The festival, which continued from 1:00pm to the early hours of the morning opened with the performance of the first Hebrew play ever written, a comedy that deals with love, matchmaking, inheritance, etc.  A gala performance by Din Din Aviv, and “Dani, Gidi and Friends,” popular performers among wide audiences, topped off an event that brought together people of all ages and varied backgrounds.

The production of the festival was handled locally, employing many young people as well. It was well-organized and ran very smoothly. The people in charge, and the ushers, too, were well-informed and politely directed the heavy traffic.
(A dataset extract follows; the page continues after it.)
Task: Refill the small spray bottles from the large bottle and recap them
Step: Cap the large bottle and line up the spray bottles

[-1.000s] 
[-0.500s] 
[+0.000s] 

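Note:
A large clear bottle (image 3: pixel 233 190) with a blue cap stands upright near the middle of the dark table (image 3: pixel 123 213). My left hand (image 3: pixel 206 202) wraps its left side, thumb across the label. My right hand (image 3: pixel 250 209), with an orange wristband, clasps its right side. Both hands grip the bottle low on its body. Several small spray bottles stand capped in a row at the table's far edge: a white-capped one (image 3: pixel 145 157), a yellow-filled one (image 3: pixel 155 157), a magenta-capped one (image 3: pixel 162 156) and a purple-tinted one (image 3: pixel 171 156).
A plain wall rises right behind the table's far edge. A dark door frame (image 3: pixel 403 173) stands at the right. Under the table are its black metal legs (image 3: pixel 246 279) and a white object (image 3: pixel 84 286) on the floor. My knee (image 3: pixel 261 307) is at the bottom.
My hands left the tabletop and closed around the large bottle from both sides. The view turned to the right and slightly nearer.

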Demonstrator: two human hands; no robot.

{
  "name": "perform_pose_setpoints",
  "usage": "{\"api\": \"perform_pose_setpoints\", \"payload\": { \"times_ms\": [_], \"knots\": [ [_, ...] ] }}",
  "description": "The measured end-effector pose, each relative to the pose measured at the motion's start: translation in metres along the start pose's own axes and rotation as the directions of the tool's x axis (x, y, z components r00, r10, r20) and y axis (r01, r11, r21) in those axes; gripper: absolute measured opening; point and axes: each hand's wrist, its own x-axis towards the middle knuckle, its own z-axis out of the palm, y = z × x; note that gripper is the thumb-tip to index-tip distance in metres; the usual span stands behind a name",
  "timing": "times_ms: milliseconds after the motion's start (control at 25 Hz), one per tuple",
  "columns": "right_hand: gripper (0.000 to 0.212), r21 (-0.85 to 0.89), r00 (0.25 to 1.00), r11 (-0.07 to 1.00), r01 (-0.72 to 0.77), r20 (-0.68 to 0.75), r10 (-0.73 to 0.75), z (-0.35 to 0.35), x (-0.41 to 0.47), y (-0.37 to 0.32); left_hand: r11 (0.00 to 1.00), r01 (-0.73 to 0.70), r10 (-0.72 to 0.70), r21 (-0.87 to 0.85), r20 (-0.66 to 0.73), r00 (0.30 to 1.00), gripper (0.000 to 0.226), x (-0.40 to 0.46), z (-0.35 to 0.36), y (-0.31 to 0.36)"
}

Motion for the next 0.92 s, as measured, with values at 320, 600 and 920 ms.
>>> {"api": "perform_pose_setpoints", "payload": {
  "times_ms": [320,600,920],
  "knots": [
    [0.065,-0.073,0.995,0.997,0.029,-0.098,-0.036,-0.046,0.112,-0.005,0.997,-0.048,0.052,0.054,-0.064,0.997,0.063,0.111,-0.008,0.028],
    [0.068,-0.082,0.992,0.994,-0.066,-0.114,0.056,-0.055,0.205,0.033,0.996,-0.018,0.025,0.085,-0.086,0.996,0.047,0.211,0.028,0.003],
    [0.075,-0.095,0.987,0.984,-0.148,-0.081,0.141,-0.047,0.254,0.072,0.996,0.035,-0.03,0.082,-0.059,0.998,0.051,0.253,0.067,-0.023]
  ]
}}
Nonetheless, participants had to scramble for seats because all the classrooms and auditoriums were packed to the rafters.  They sat on the floor and the stage, or stood.  The ushers had to turn people away.  In many cases participants saved seats a half hour before the activity they selected was scheduled to begin.

Many of the lecturers, discussion leaders, and participants chose to remain overnight in the north, eating in restaurants and staying at the guest houses and bed and breakfasts that had remained empty during the weeks of the war, their high season. 

Free transportation was provided from all parts of the country and busloads of people flowed in all day.  The venue also drew many northerners, first-timers to Hakhel.  In addition, with enrollment low due to the war, the Tel Hai College administration welcomed the exposure to potential students among Hakhel participants.

This year’s Hakhel festival and the important demonstration of solidarity with the north was made possible by funding that came from the Avi Chai Foundation, the Jewish Community Federation of San Francisco, the United Jewish Communities of  Metro West, the New Israel Fund,  Efal – the United Kibbutz Movement College, the Ministry of Education and the Ministry of Culture and Sport, the Jewish Agency and Panim for Jewish Renaissance in Israel.